La bonne décision n’est pas celle qui est prise à la hâte. C’est celle qui semble la plus juste au regard des circonstances, de la réalité vécue par les salariés, les clients, les partenaires de l’entreprise et des besoins des territoires dans lesquels elle opère. Il faut donc être prêt à reconnaître, le cas échéant, qu’une décision n’est pas encore mûre pour être prise. Ce n’est pas facile, car la pression pour agir est forte. Cependant, il est souvent bénéfique de prendre le temps de la réflexion afin de recueillir de nouvelles informations et de faire les choix les plus judicieux. L’expérience montre que ce délai de réflexion contribue à une mise en œuvre plus efficace des décisions.
Bien sûr, il est parfois nécessaire de faire face à l’urgence. Toute entreprise connaît des moments de crise ou des situations à risque, surtout dans les temps troublés que nous traversons. Cependant, cela ne doit pas empêcher l’écoute et la mobilisation des salariés.
Un mode de travail qui révèle les talents
La consultation des parties prenantes de l’entreprise dans les processus de décision peut révéler des ressources insoupçonnées. En effet, dans le cadre de grandes décisions stratégiques, il est indispensable d’écouter en interne les avis et points de vue de collaborateurs experts afin d’en évaluer les impacts financiers et extra-financiers. Bien que les avis puissent diverger, il ne faut pas hésiter à choisir une option proposée par l’un d’entre eux qui n’aurait pas été envisagée au départ. Renoncer à cette option ne renforcerait pas le leadership, bien au contraire.
Une culture d’entreprise inclusive (car coopérative) permet à l’organisation de se développer pleinement, et de s’épanouir. Elle passe d’un management « contrôlant » à un management participatif, tourné vers l’identification et l’expression de tous les potentiels.

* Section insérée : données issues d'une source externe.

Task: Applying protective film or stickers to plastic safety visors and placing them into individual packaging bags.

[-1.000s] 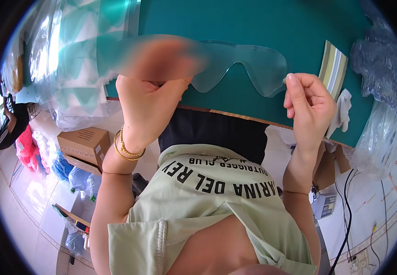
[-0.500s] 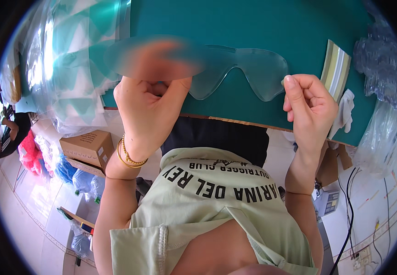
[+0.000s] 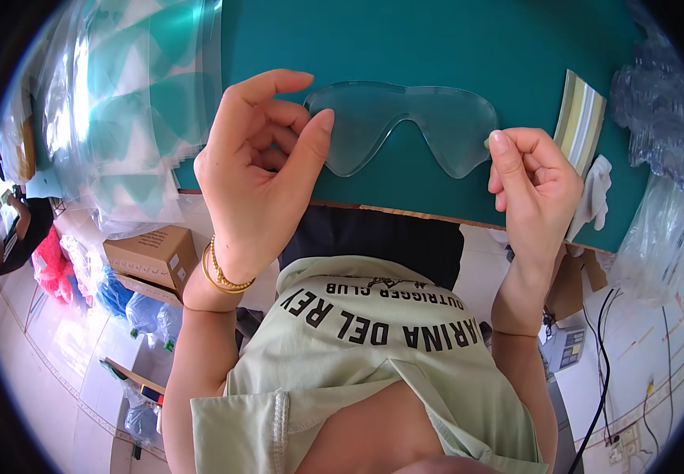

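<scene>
A clear, goggle-shaped plastic lens (image 3: 358,118) with a notch in its lower edge shows over the green table top, between my hands. My left hand (image 3: 259,154) is at the lens's left end, thumb and forefinger apart. The thumb tip overlaps the lens edge; whether it touches I cannot tell. My right hand (image 3: 535,170) is closed in a pinch close beside the lens's right end. A tiny pale yellowish bit shows at these fingertips, too small to name.
Stacked clear plastic sheets (image 3: 128,103) cover the table's left side. On the right lie a striped strip (image 3: 580,118), a white cloth (image 3: 595,193) and heaped clear plastic pieces (image 3: 662,110). Below stand a cardboard box (image 3: 152,257), bagged items, and black cables (image 3: 604,355) on the floor.
My left hand's fingers, smeared before, now show clearly, spread at the lens's left end. The lens has shifted very slightly toward me. My right hand keeps its pinch and place.
</scene>
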`<action>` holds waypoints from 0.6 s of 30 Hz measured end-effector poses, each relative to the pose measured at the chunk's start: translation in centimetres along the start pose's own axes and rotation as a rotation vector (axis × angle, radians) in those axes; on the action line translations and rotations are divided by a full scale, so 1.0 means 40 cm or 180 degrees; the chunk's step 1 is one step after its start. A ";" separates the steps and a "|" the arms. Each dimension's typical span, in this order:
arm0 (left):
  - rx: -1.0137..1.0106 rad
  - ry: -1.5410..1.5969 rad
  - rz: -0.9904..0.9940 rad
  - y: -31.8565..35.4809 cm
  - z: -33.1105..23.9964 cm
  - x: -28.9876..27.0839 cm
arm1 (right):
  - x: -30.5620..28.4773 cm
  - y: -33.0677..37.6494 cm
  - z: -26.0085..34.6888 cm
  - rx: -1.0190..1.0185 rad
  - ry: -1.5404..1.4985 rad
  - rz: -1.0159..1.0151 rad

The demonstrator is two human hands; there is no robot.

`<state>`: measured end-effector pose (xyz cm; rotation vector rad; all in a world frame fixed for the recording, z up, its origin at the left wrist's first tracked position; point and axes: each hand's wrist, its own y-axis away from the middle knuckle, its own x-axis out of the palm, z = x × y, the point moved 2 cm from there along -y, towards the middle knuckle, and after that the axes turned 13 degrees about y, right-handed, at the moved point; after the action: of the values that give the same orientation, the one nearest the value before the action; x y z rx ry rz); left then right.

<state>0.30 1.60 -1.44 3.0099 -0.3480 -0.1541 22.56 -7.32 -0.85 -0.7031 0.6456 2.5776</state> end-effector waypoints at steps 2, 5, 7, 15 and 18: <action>-0.0003 -0.0023 -0.0011 0.000 -0.001 0.001 | -0.001 -0.001 -0.002 -0.0023 -0.0051 0.0021; -0.0034 0.0071 0.0039 -0.003 0.001 0.002 | -0.004 -0.001 0.000 0.0045 -0.0073 0.0045; -0.0025 -0.0082 0.0076 -0.006 0.001 0.002 | -0.002 -0.002 0.005 0.0100 -0.0037 0.0068; -0.0110 -0.0025 0.0065 -0.005 -0.003 0.008 | -0.140 -0.023 -0.010 -0.0009 0.2129 -0.1647; 0.0008 -0.0079 0.0045 -0.002 0.001 0.002 | -0.175 -0.045 -0.041 0.0007 0.2960 -0.1638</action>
<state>0.38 1.66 -1.51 3.0095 -0.3721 -0.1900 29.61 -8.41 1.17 -1.8132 0.5985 1.6882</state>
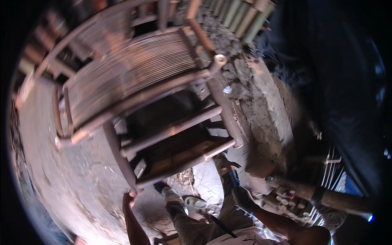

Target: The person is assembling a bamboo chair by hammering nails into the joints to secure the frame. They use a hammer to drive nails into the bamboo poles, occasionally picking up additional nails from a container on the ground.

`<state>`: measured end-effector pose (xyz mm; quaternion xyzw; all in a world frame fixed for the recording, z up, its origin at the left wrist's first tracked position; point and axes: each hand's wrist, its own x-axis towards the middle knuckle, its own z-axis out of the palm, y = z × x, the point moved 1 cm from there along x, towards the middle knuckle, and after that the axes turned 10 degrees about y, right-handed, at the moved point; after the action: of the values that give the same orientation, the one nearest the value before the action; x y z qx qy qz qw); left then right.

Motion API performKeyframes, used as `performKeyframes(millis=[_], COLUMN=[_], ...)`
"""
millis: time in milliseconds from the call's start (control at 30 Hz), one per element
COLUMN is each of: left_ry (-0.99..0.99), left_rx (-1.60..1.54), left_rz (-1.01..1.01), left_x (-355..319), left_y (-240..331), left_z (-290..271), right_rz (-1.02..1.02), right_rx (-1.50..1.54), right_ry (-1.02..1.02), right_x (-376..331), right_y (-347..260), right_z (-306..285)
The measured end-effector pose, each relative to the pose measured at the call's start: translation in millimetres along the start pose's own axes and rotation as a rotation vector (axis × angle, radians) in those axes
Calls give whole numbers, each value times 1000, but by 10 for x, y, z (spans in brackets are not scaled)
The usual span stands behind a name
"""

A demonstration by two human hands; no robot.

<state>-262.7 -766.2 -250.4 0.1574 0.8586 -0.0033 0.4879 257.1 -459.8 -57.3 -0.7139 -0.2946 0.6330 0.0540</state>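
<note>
A brown bamboo chair with a slatted seat and round pole legs is seen tipped on its side above the dusty ground, its legs pointing toward the lower right of the view. The slatted seat faces the upper left, and the crossbars between the legs are seen in the middle of the picture.

The left hand is raised from the lower edge and is closed around the end of the lowest chair leg, where that leg comes down toward the person. The grip is clamped on the pole, though the fingers are partly blurred.

The right hand is held lower right, near the end of another leg and just beside a small dark blue tool with a narrow handle. The fingers appear curled, but whether the tool is gripped or only touched cannot be told from the blurred view.

The person's knees in olive-brown trousers are seen between the two forearms, with a pale sandal on the ground just beyond them.

To the right, cut lengths of bamboo pole are lying beside a heap of short pale offcuts. A row of green and tan bamboo stalks is seen along the upper edge, and a cracked earthen wall runs down the right of the chair.
</note>
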Motion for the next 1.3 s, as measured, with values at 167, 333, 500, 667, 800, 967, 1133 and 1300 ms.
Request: performKeyframes(millis=[167,333,500,667,800,967,1133,1300], left_ry=[433,179,359,711,904,948,1046,862], left_rx=[333,-375,-590,-296,-153,-213,13,-443], left_rz=[384,948,1127,1152,1239,1232,1209,1178], left_x=[-295,-238,845,812,1050,1200,1334,1181], left_y=[2268,6534,9531,11277,11843,12295,12656,12825], left_z=[-561,192,865,1524,1551,1496,1421,1413], right_rz=[206,342,427,518,545,564,595,602], right_rx=[160,420,530,574,582,591,596,582], right_ry=[294,286,177,246,246,261,282,317], right_x=[-164,120,907,1574,1875,2080,2132,2057], right_y=[66,-64,-279,-393,-456,-523,-586,-636], right_z=[-632,-1222,-1739,-2049,-2231,-2315,-2315,-2266])
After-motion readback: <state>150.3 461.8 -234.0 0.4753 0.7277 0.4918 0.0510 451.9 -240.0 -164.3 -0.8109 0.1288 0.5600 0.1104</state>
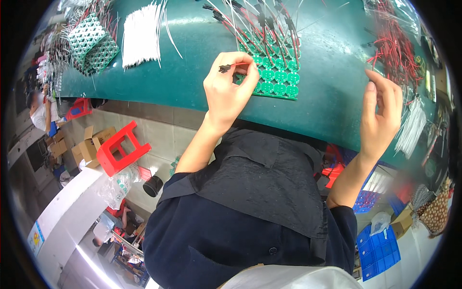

L’approche collective est ainsi une vision du leadership équilibrée – sereine, inclusive, engagée et enrichissante pour tous. Alors que les crises sont désormais imprévisibles et multiformes, et que les représentations sociales sont en constante évolution, elle permet in fine de poser un nouveau regard sur le mode de gouvernance des entreprises. Une nouvelle gouvernance essentielle pour réussir, notamment, le triptyque ESG (« environmental, social and governance » en anglais), et atteindre l’objectif d’une empreinte sociale et environnementale positive.